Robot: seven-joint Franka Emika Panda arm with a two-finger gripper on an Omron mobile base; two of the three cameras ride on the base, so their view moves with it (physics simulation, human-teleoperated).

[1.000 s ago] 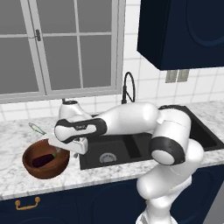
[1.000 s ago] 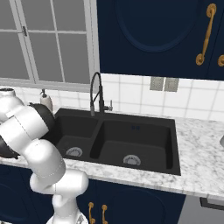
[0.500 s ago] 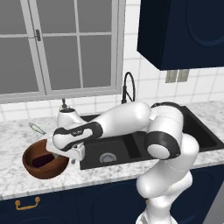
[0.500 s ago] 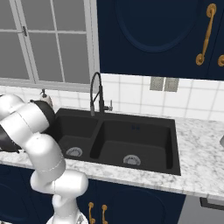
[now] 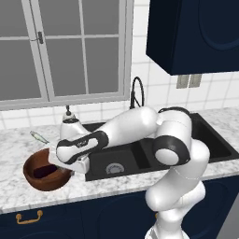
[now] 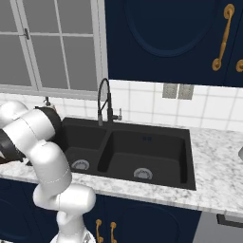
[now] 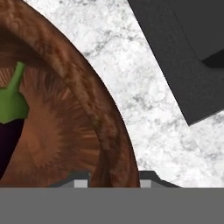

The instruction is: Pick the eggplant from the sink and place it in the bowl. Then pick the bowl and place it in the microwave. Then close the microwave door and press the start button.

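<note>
One bowl [image 5: 44, 175], one eggplant [image 7: 9, 127], one sink [image 6: 128, 152] with two basins. The eggplant lies inside the bowl, green stem up in the hand view. The bowl sits on the marble counter [image 7: 148, 118], just beside the sink's edge. The gripper [image 7: 113, 179] straddles the bowl's rim, one finger [image 7: 81, 179] inside, one outside; grip cannot be confirmed.

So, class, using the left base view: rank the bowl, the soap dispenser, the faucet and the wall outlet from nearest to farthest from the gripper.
1. The bowl, directly at the gripper, which sits over its right rim.
2. The soap dispenser, just behind the hand on the counter.
3. The faucet, farther right, behind the sink.
4. The wall outlet, far right on the tiled wall.
</note>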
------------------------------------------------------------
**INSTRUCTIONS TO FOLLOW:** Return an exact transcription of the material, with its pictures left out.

**REPLY TO THE EXERCISE:**
Robot: seven-joint Franka Emika Panda arm with a two-finger gripper on an Omron mobile base; two of the three cameras ride on the base, so their view moves with it (physics simulation, human-teleoperated).

[1.000 s ago] 
[1.000 s ago] 
[0.500 s ago] 
[0.500 s ago] 
[now] 
[now] 
[now] 

The instruction is: Pick the eggplant from the sink and place it in the bowl. Then pick the bowl and place it in the microwave. Then close the microwave door and press the start button.

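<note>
One bowl [image 5: 44, 175], one eggplant [image 7: 9, 127], one sink [image 6: 128, 152] with two basins. The eggplant lies inside the bowl, green stem up in the hand view. The bowl sits on the marble counter [image 7: 148, 118], just beside the sink's edge. The gripper [image 7: 113, 179] straddles the bowl's rim, one finger [image 7: 81, 179] inside, one outside; grip cannot be confirmed.

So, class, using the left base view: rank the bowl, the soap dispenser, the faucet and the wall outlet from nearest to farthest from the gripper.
1. The bowl, directly at the gripper, which sits over its right rim.
2. The soap dispenser, just behind the hand on the counter.
3. The faucet, farther right, behind the sink.
4. The wall outlet, far right on the tiled wall.
</note>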

This finishes the response to the exercise.